• **Exercise instructions**:
Print the whole listing below again, exactly as given.
- - -
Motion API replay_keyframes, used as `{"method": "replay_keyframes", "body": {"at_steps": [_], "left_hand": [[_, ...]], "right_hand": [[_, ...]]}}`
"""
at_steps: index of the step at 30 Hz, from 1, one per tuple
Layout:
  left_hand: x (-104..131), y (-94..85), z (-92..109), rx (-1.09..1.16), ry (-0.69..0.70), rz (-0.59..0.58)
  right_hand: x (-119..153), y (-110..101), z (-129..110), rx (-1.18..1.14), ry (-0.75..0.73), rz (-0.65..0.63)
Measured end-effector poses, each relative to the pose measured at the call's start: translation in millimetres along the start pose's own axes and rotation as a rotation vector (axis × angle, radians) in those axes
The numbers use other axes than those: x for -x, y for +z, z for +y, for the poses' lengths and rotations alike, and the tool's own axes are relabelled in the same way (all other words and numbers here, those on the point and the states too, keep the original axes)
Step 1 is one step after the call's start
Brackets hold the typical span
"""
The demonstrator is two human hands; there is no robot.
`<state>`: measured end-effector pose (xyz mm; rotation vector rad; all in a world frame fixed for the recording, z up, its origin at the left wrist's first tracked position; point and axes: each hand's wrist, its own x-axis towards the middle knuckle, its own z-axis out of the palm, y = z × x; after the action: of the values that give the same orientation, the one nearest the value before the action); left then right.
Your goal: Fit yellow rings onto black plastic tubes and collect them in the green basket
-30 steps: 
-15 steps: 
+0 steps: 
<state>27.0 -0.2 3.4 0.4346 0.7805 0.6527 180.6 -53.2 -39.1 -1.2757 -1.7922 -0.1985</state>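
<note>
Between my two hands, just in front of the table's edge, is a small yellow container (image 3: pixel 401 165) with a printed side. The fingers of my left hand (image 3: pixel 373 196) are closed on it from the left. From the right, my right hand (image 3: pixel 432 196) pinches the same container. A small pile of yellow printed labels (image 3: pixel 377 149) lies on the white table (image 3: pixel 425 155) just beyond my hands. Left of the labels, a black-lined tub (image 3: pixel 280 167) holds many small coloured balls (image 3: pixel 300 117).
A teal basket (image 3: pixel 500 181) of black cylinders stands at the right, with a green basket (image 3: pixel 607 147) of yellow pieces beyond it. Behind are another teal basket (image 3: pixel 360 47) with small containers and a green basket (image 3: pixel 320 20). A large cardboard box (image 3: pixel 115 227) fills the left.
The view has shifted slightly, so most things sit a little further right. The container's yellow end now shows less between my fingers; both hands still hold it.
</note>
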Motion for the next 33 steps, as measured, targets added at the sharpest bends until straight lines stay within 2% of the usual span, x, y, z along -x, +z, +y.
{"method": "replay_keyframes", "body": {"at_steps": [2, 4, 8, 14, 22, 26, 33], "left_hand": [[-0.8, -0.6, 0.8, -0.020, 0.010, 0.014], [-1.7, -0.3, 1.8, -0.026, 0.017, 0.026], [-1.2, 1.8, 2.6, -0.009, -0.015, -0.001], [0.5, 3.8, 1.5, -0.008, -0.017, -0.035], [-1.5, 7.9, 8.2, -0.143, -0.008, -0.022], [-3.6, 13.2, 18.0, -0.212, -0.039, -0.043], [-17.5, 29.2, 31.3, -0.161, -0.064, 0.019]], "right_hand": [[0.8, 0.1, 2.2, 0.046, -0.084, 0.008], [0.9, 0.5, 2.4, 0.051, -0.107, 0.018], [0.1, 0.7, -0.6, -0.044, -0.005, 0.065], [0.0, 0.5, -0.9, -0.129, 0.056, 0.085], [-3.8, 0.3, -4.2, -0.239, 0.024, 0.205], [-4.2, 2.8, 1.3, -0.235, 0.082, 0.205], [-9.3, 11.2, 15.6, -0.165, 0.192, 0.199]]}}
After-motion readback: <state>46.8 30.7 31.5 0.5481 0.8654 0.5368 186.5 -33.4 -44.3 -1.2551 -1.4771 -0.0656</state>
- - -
• **Completed task**:
Motion API replay_keyframes, used as `{"method": "replay_keyframes", "body": {"at_steps": [_], "left_hand": [[_, ...]], "right_hand": [[_, ...]]}}`
"""
at_steps: index of the step at 30 Hz, from 1, one per tuple
Layout:
  left_hand: x (-104..131), y (-94..85), z (-92..109), rx (-1.09..1.16), ry (-0.69..0.70), rz (-0.59..0.58)
  right_hand: x (-119..153), y (-110..101), z (-129..110), rx (-1.18..1.14), ry (-0.75..0.73), rz (-0.65..0.63)
Measured end-effector poses, each relative to the pose measured at the call's start: translation in millimetres along the start pose's own axes and rotation as a rotation vector (axis × angle, radians) in those axes
The numbers use other axes than those: x for -x, y for +z, z for +y, for the poses' lengths and rotations alike, and the tool's own axes are relabelled in the same way (all other words and numbers here, those on the point and the states too, keep the original axes)
Step 1 is one step after the call's start
Brackets hold the typical span
"""
The demonstrator is two human hands; there is no robot.
`<state>`: measured end-effector pose (xyz mm; rotation vector rad; all in a world frame fixed for the recording, z up, its origin at the left wrist's first tracked position; point and axes: each hand's wrist, its own x-axis towards the middle knuckle, its own z-axis out of the palm, y = z × x; after the action: of the values that give the same orientation, the one nearest the value before the action); left then right.
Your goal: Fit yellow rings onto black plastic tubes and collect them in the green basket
-30 steps: 
-15 steps: 
+0 steps: 
<state>27.0 -0.2 3.4 0.4346 0.7805 0.6527 180.6 -53.2 -39.1 -1.2757 -1.7922 -0.1985</state>
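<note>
Between my two hands, just in front of the table's edge, is a small yellow container (image 3: pixel 401 165) with a printed side. The fingers of my left hand (image 3: pixel 373 196) are closed on it from the left. From the right, my right hand (image 3: pixel 432 196) pinches the same container. A small pile of yellow printed labels (image 3: pixel 377 149) lies on the white table (image 3: pixel 425 155) just beyond my hands. Left of the labels, a black-lined tub (image 3: pixel 280 167) holds many small coloured balls (image 3: pixel 300 117).
A teal basket (image 3: pixel 500 181) of black cylinders stands at the right, with a green basket (image 3: pixel 607 147) of yellow pieces beyond it. Behind are another teal basket (image 3: pixel 360 47) with small containers and a green basket (image 3: pixel 320 20). A large cardboard box (image 3: pixel 115 227) fills the left.
The view has shifted slightly, so most things sit a little further right. The container's yellow end now shows less between my fingers; both hands still hold it.
</note>
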Motion for the next 33 steps, as measured, targets added at the sharpest bends until straight lines stay within 2% of the usual span, x, y, z along -x, +z, +y.
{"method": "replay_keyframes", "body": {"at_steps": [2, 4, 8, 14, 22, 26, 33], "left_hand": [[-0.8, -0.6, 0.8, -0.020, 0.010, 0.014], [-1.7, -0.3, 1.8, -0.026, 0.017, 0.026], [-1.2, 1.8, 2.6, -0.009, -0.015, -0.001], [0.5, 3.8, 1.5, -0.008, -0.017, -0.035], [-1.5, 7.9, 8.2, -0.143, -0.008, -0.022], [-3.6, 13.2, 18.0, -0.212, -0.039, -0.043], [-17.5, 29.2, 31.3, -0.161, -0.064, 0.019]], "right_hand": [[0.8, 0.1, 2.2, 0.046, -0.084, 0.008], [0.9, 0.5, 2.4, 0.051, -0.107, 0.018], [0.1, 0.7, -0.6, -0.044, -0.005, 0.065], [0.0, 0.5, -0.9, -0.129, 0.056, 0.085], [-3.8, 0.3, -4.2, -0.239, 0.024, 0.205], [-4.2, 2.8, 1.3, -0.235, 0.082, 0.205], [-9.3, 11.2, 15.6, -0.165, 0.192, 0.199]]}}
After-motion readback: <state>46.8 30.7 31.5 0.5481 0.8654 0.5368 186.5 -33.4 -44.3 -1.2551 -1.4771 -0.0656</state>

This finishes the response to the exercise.